**Work to complete:**
The data must be returned in full, with no character altered.

··· Data below

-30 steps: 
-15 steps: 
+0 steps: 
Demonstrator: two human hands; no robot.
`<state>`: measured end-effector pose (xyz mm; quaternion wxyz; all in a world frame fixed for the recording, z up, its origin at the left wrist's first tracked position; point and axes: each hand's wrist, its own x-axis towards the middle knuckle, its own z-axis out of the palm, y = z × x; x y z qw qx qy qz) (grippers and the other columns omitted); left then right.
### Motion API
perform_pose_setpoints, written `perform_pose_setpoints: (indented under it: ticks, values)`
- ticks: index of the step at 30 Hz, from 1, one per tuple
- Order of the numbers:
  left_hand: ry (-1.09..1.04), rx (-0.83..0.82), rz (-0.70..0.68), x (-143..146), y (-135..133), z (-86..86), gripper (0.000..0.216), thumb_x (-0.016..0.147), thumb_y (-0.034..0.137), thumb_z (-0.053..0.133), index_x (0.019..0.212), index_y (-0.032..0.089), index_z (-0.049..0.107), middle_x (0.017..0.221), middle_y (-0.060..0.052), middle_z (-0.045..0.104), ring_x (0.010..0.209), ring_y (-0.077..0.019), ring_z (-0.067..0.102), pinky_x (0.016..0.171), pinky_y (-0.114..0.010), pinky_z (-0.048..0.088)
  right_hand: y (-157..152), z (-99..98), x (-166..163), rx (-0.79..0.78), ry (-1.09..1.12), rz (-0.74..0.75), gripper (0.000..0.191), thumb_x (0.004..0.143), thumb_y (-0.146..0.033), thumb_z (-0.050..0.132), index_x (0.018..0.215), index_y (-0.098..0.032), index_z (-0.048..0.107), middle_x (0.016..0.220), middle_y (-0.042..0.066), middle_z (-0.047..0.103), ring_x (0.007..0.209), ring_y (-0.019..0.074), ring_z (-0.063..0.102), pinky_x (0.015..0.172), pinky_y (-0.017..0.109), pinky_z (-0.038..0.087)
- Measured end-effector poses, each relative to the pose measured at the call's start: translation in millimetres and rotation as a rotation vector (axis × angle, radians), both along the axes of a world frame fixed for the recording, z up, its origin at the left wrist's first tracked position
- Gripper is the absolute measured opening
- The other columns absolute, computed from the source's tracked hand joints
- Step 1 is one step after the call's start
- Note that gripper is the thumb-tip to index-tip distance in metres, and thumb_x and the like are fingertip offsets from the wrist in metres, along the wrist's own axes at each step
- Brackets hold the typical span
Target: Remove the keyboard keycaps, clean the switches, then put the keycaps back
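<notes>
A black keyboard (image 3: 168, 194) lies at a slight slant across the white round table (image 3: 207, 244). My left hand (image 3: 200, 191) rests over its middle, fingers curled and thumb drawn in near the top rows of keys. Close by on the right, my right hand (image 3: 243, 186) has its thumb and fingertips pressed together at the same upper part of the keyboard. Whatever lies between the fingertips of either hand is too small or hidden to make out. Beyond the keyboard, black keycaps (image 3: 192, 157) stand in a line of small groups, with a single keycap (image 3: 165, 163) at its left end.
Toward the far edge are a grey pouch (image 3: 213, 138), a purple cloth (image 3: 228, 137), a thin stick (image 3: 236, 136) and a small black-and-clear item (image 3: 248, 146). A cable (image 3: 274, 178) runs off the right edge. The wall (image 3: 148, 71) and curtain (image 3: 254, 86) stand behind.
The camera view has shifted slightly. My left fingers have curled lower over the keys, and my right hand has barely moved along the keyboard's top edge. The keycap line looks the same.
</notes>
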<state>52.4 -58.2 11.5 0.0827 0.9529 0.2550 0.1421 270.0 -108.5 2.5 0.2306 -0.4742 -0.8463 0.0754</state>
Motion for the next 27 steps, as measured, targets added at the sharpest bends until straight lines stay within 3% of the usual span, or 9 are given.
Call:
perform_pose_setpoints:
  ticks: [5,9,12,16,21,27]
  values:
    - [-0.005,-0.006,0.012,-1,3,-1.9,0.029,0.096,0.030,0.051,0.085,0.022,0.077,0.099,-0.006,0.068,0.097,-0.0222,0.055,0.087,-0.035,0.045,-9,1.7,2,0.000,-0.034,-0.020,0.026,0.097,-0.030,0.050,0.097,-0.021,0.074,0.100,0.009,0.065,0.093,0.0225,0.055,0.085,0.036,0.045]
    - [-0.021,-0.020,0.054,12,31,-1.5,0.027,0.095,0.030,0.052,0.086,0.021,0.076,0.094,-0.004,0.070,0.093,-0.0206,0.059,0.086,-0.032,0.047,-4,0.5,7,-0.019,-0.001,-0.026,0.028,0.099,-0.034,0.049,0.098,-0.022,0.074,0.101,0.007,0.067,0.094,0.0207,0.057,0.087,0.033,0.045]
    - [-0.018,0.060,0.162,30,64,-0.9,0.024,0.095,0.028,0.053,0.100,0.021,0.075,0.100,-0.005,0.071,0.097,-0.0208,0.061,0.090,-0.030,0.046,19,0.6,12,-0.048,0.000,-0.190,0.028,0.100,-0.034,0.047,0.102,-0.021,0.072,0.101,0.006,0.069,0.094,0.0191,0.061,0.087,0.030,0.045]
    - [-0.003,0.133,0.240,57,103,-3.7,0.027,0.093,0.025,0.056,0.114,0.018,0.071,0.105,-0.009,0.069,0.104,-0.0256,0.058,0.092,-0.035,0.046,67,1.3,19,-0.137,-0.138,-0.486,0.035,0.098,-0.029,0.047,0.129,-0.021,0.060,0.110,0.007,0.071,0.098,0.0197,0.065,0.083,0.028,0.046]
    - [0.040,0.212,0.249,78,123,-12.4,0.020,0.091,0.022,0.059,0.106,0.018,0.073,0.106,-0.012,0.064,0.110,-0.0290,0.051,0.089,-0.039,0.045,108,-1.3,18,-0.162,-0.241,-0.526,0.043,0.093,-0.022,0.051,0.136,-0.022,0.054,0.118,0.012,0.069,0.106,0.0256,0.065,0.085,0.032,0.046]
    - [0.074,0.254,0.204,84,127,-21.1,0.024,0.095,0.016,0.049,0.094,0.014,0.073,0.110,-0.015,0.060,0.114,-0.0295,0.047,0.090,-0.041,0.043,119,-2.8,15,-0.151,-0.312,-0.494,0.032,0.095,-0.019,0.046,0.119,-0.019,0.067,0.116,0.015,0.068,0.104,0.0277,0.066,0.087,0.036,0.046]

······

**Result of the task:**
-30 steps: 
-15 steps: 
+0 steps: 
Demonstrator: two human hands; no robot.
`<state>`: measured end-effector pose (xyz mm; quaternion wxyz; all in a world frame fixed for the recording, z up, its origin at the left wrist's first tracked position; point and axes: each hand's wrist, its own x-axis towards the middle knuckle, its own z-axis out of the palm, y = z × x; x y z qw qx qy qz) (grippers and the other columns omitted); left then right.
### Motion API
perform_pose_setpoints, written `perform_pose_setpoints: (indented under it: ticks, values)`
- ticks: index of the step at 30 Hz, from 1, one per tuple
- Order of the numbers:
  left_hand: ry (-1.09..1.04), rx (-0.83..0.82), rz (-0.70..0.68), x (-143..146), y (-135..133), z (-86..86), gripper (0.000..0.216), thumb_x (-0.016..0.147), thumb_y (-0.034..0.137), thumb_z (-0.053..0.133), index_x (0.019..0.212), index_y (-0.032..0.089), index_z (-0.049..0.107), middle_x (0.017..0.221), middle_y (-0.060..0.052), middle_z (-0.045..0.104), ring_x (0.010..0.209), ring_y (-0.077..0.019), ring_z (-0.067..0.102), pinky_x (0.016..0.171), pinky_y (-0.114..0.010), pinky_z (-0.048..0.088)
  right_hand: y (-157..152), z (-99..98), x (-166..163), rx (-0.79..0.78), ry (-1.09..1.12), rz (-0.74..0.75), gripper (0.000..0.191), thumb_x (0.004..0.143), thumb_y (-0.146..0.033), thumb_z (-0.050..0.132), index_x (0.018..0.215), index_y (-0.098..0.032), index_z (-0.048..0.107), middle_x (0.016..0.220), middle_y (-0.042..0.066), middle_z (-0.047..0.103), ring_x (0.007..0.209), ring_y (-0.019..0.074), ring_z (-0.063..0.102), pinky_x (0.015..0.172), pinky_y (-0.017..0.109), pinky_z (-0.038..0.087)
- Measured end-effector poses, each relative to the pose measured at the call's start: translation in millimetres and rotation as a rotation vector (axis × angle, radians), both along the axes of a world frame fixed for the recording, z up, its origin at the left wrist's first tracked position
- Gripper is the absolute measured opening
- The other columns absolute, computed from the source's tracked hand joints
- Step 1 is one step after the call's start
- Note that gripper is the thumb-tip to index-tip distance in metres, and thumb_x and the like are fingertip offsets from the wrist in metres, along the wrist's own axes at each step
- Brackets hold the typical span
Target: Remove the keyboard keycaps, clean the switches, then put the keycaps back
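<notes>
A black keyboard (image 3: 168, 194) lies at a slight slant across the white round table (image 3: 207, 244). My left hand (image 3: 200, 191) rests over its middle, fingers curled and thumb drawn in near the top rows of keys. Close by on the right, my right hand (image 3: 243, 186) has its thumb and fingertips pressed together at the same upper part of the keyboard. Whatever lies between the fingertips of either hand is too small or hidden to make out. Beyond the keyboard, black keycaps (image 3: 192, 157) stand in a line of small groups, with a single keycap (image 3: 165, 163) at its left end.
Toward the far edge are a grey pouch (image 3: 213, 138), a purple cloth (image 3: 228, 137), a thin stick (image 3: 236, 136) and a small black-and-clear item (image 3: 248, 146). A cable (image 3: 274, 178) runs off the right edge. The wall (image 3: 148, 71) and curtain (image 3: 254, 86) stand behind.
The camera view has shifted slightly. My left fingers have curled lower over the keys, and my right hand has barely moved along the keyboard's top edge. The keycap line looks the same.
</notes>
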<state>52.4 -58.2 11.5 0.0827 0.9529 0.2550 0.1421 270.0 -108.5 2.5 0.2306 -0.4742 -0.8463 0.0754</state>
Motion for the next 27 steps, as measured, targets added at the sharpest bends until straight lines stay within 3% of the usual span, or 9 are given.
Call:
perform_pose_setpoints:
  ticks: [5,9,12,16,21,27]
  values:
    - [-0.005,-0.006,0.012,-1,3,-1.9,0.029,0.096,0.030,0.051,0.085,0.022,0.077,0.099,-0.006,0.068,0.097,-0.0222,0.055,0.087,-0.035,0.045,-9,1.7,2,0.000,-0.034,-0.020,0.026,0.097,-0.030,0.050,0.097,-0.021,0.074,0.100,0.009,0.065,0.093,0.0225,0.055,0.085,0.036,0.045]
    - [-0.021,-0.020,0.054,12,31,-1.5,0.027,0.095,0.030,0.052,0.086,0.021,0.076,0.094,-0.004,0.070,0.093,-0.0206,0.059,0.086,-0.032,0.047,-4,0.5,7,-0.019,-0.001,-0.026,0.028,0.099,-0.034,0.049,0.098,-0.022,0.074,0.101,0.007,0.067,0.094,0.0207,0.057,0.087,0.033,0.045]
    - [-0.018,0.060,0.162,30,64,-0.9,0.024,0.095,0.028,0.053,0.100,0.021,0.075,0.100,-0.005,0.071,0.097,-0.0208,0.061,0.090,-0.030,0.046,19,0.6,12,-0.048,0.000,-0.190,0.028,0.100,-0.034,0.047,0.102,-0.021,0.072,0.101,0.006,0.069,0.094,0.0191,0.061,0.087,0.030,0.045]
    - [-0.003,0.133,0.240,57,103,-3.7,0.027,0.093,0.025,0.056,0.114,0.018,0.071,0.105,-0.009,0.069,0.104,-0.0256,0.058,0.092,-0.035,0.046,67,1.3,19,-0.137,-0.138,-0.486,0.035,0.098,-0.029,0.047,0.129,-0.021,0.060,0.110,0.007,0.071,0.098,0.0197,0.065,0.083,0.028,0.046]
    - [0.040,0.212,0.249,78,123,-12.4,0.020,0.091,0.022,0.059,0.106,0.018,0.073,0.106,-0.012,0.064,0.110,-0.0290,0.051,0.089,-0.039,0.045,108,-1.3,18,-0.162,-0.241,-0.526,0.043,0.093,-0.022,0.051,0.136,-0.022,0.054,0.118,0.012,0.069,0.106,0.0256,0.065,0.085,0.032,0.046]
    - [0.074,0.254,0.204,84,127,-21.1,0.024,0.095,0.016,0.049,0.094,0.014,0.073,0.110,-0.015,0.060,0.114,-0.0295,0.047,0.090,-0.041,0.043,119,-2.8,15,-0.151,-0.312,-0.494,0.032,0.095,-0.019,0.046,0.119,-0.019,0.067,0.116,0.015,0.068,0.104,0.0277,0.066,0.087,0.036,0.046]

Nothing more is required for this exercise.